The physician who performed all of the injections in this study had 10 years of experience doing these types of intra-articular injections. But after doing a blind injection with backflow, fluoroscopy was used to confirm placement. There was almost a 20 per cent rate of backflow (one out of five patients) when the physician wasn't really inside the joint.

In summary, intra-articular injections of the hip joint can be helpful in alleviating painful symptoms from osteoarthritis. Careful technique is required on the part of the physician performing the injection. Blind injections are less expensive than injections performed with imaging. Blind injections can be done right in the physician's office. And the patient isn't exposed to radiation. But blind injections are not advised. For complete accuracy, imaging and arthrography are required.

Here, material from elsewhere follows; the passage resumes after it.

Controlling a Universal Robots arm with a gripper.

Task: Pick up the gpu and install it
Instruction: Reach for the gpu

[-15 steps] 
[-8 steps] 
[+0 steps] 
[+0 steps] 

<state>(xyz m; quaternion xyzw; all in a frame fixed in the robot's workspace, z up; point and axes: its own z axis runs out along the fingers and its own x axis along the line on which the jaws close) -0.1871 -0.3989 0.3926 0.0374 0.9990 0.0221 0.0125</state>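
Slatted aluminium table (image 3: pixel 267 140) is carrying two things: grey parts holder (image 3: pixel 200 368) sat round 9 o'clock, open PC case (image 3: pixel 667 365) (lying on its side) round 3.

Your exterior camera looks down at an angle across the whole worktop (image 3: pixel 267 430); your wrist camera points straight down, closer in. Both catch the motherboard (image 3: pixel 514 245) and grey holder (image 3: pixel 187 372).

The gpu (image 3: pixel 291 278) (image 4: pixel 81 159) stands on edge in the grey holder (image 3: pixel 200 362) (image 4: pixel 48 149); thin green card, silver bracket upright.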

With the increasing popularity of intra-articular interventions, studies are needed to find the absolute best way to accomplish these injections. This study kept its focus on comparing fluoroscopy versus arthrography. Similar studies are needed to compare the results with all available imaging tools to find the most accurate and reliable method of injection. The authors also suggest studies are needed to compare the two directions injections are given from (the front of the hip or the side of the hip). Degenerative changes from arthritis can change the structure of the hip making needle placement even more challenging than on a normal, healthy hip.

Demirhan Duracoglu, MD, et al. Evaluation of Needle Positioning During Blind Intra-Articular Hip Injections for Osteoarthritis: Fluoroscopy Versus Arthrography. In Archives of Physical Medicine and Rehabilitation. December 2009. Vol. 90. No. 12. Pp. 2112-2115.